* Assignment: Please restate, exactly, only the lines from the beginning of the listing below through the line containing "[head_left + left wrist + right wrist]", with the pictures left out.

* Dataset content:

=-=-=-=-=

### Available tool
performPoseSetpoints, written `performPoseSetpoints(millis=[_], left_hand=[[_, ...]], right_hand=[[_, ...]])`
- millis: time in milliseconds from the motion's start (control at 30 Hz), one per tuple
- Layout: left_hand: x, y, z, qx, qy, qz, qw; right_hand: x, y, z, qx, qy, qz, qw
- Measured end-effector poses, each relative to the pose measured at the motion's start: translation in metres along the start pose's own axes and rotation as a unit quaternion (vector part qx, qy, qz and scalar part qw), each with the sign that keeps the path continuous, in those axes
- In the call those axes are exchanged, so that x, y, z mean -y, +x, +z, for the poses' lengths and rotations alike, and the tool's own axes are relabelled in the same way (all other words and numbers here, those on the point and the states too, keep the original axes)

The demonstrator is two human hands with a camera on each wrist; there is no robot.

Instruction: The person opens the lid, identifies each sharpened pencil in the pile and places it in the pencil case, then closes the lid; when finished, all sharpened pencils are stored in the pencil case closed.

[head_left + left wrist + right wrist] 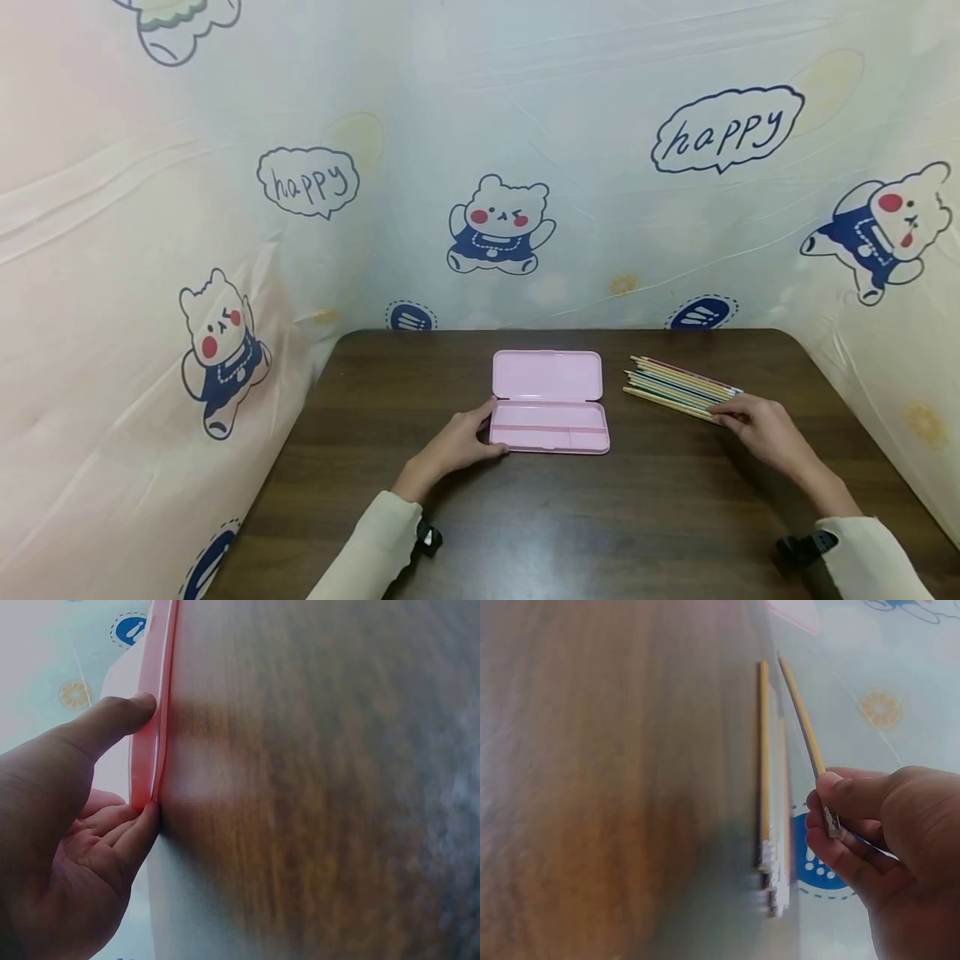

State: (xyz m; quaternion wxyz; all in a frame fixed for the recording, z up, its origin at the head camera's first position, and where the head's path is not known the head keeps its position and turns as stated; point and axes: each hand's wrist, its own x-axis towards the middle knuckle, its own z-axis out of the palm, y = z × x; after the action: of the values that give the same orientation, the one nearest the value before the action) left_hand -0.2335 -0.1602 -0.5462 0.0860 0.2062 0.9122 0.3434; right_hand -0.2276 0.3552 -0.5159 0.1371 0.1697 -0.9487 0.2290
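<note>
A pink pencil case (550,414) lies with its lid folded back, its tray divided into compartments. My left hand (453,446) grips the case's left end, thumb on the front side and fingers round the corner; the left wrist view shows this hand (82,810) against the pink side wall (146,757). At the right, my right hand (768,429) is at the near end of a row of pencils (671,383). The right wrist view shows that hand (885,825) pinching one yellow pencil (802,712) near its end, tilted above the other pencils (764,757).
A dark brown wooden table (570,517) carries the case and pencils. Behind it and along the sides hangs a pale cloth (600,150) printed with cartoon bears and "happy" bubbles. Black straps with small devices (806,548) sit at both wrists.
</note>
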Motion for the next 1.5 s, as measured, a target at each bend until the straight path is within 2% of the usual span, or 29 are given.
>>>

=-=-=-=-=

* Result of the task:
### Available tool
performPoseSetpoints, written `performPoseSetpoints(millis=[_], left_hand=[[_, ...]], right_hand=[[_, ...]])`
- millis: time in milliseconds from the motion's start (control at 30 Hz), one per tuple
- Layout: left_hand: x, y, z, qx, qy, qz, qw; right_hand: x, y, z, qx, qy, qz, qw
- Measured end-effector poses, each relative to the pose measured at the motion's start: translation in metres along the start pose's own axes and rotation as a unit quaternion (vector part qx, qy, qz and scalar part qw), each with the sign that keeps the path continuous, in those axes
- In the call those axes are exchanged, so that x, y, z mean -y, +x, +z, for the poses' lengths and rotations alike, and the tool's own axes are relabelled in the same way (all other words and numbers here, those on the point and the states too, keep the original axes)

The demonstrator is two human hands with a camera on each wrist; there is no robot.

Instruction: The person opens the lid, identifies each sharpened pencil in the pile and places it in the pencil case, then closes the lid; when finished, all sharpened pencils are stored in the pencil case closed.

[head_left + left wrist + right wrist] 

The work for this exercise is now done.